_EXERCISE PROMPT_: Copy each line of the records below that mentions the word "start".

Entries taken from a collection
>>>>

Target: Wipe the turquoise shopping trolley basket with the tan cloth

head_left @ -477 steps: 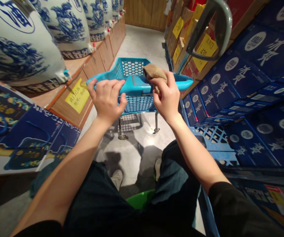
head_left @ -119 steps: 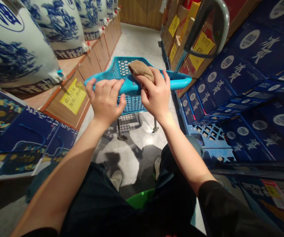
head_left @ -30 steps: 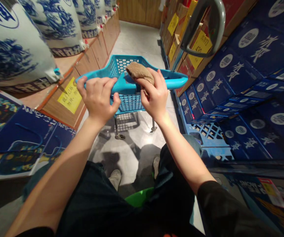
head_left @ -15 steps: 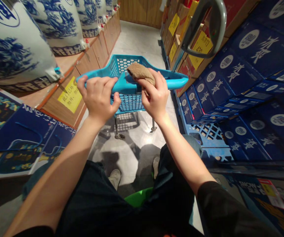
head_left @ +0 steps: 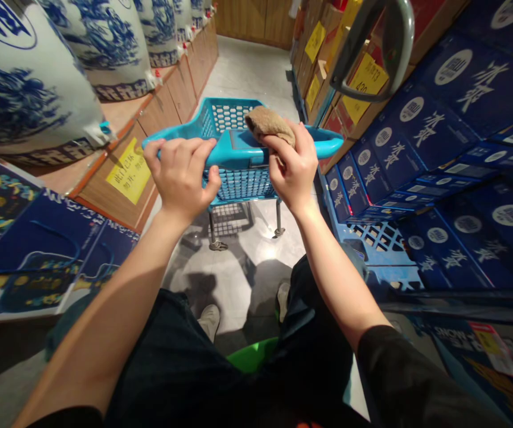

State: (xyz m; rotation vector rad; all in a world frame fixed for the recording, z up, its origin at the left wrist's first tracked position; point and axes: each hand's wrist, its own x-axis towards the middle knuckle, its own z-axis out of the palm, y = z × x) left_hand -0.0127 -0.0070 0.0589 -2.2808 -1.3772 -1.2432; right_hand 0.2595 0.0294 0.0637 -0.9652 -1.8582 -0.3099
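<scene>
A blue plastic shopping cart stands right in front of me, its handle running across the view. My left hand is wrapped over the left part of that handle, thumb on the near side. In my right hand a folded brown cloth is pinched, resting against the handle right of its middle panel. Part of the cloth is hidden under the fingers. Through the basket's mesh I see the floor.
Large blue-and-white porcelain jars line a wooden cabinet on the left. Stacked dark blue cartons fill the right, on a blue plastic pallet. A grey loop handle rises at upper right. Something green lies beneath me.
My right hand has slid the cloth a little to the right along the handle. The left hand keeps its hold on the cart handle.
</scene>
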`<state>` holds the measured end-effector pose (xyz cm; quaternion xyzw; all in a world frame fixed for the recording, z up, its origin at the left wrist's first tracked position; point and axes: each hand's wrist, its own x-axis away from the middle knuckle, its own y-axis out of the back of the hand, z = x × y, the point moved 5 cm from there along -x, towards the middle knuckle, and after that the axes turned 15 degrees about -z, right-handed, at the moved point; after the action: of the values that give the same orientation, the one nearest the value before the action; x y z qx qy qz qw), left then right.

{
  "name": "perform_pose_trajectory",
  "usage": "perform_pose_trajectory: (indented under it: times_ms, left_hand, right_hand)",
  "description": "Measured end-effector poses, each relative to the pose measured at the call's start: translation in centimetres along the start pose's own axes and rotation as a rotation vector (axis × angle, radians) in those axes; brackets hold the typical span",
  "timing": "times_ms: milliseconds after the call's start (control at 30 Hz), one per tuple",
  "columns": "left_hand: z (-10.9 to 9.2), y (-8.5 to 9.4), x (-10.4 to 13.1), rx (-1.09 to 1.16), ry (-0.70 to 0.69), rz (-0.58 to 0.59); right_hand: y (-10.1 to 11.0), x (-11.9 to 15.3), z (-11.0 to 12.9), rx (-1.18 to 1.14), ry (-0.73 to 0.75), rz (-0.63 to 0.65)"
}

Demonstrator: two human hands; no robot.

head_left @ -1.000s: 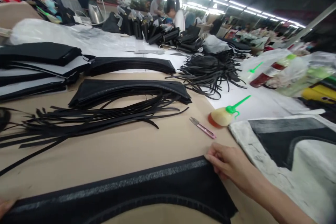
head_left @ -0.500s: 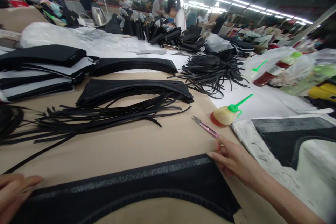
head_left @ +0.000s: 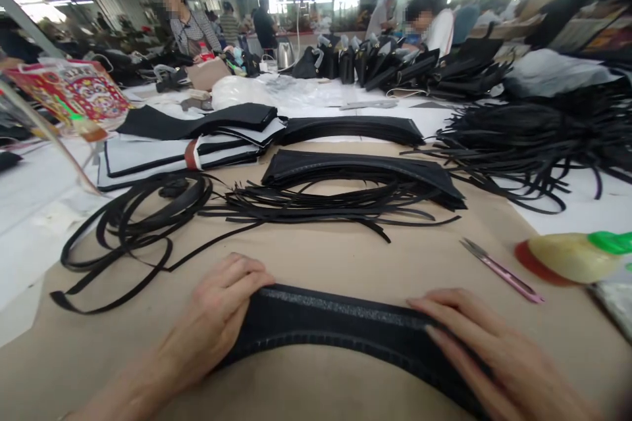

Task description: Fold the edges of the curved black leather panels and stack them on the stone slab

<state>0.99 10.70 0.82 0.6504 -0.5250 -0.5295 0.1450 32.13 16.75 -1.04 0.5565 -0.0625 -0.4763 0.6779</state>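
A black curved panel (head_left: 336,322) lies in front of me, a greyish rough strip along its straight upper edge and a notched band along its curved lower edge. At its left end my left hand (head_left: 224,312) is closed on the material, fingers bent over the top corner. My right hand (head_left: 474,335) holds the right end, its fingers along the upper edge and covering that corner. Beyond the right hand lie pink-handled thread snips (head_left: 503,273), touched by neither hand. A squeeze bottle (head_left: 567,260) with a green cap and amber liquid rests near them.
Past the panel are thin black strips (head_left: 316,207), a coil of black strip (head_left: 143,223) and stacked curved black pieces (head_left: 360,168). More black strips (head_left: 538,138) heap at right. Layered black-and-white pieces (head_left: 197,145) sit at left. People work farther back.
My view has swung left. The right hand has moved from beside the snips onto the panel's right end. The left hand now grips the left end farther into view.
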Motion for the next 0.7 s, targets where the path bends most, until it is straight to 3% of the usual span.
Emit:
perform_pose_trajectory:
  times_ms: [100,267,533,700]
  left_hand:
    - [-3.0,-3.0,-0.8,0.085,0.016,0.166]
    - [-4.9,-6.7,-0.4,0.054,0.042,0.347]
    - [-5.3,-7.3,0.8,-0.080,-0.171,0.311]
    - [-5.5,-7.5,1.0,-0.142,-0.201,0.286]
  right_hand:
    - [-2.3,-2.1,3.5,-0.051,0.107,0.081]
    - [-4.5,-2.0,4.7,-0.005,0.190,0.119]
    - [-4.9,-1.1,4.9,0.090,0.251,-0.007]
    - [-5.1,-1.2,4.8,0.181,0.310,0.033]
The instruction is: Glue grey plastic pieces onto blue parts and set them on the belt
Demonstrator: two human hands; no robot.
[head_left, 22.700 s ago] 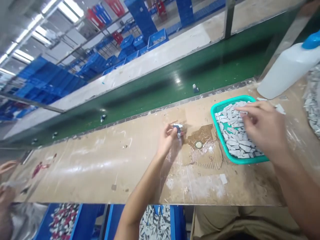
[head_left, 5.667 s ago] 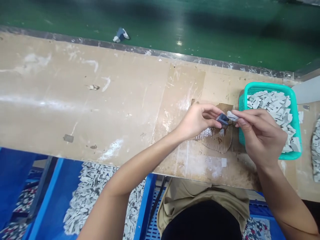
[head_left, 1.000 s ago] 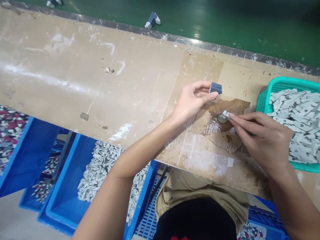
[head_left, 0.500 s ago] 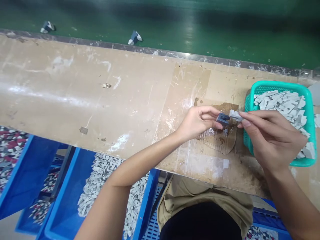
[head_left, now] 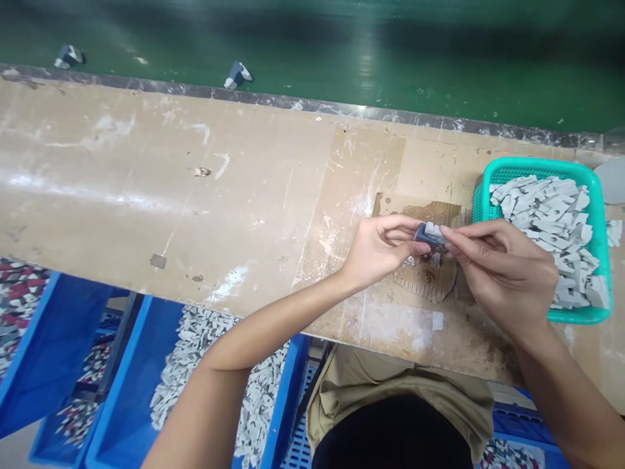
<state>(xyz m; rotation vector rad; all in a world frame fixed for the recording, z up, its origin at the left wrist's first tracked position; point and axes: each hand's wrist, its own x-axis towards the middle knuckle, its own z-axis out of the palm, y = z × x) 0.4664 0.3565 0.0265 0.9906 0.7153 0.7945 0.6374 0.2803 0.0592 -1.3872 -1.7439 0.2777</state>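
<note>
My left hand (head_left: 383, 249) pinches a small dark blue-grey plastic part (head_left: 426, 239) between thumb and fingers. In my right hand (head_left: 510, 267) is a small white plastic part (head_left: 432, 228), gripped by the fingertips. The white part sits against the upper side of the dark one; how deep it goes in, I cannot tell. Both hands are over a stained cardboard patch (head_left: 430, 286) on the bench. To the right, partly behind my right hand, a green basket (head_left: 607, 260) holds a heap of white parts (head_left: 551, 212).
Beyond the bench (head_left: 254, 176) runs a green conveyor belt (head_left: 312, 52), carrying two blue-and-white pieces (head_left: 238, 75). Below the bench edge on the left, blue bins (head_left: 124, 391) hold white and mixed-colour parts. A small white scrap (head_left: 437, 320) lies near the front edge.
My right hand has moved left, bringing the white part from beside the dark part onto it. The two pieces on the belt appear further left.
</note>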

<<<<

_RESULT OF THE TASK_:
  "description": "Measured end-effector poses, each relative to the pose measured at the call's start: translation in centimetres along the start pose's own axes and rotation as a rotation vector (axis × angle, radians) in those axes; brackets hold the typical span",
  "timing": "times_ms: milliseconds after the call's start (control at 30 Hz), one per tuple",

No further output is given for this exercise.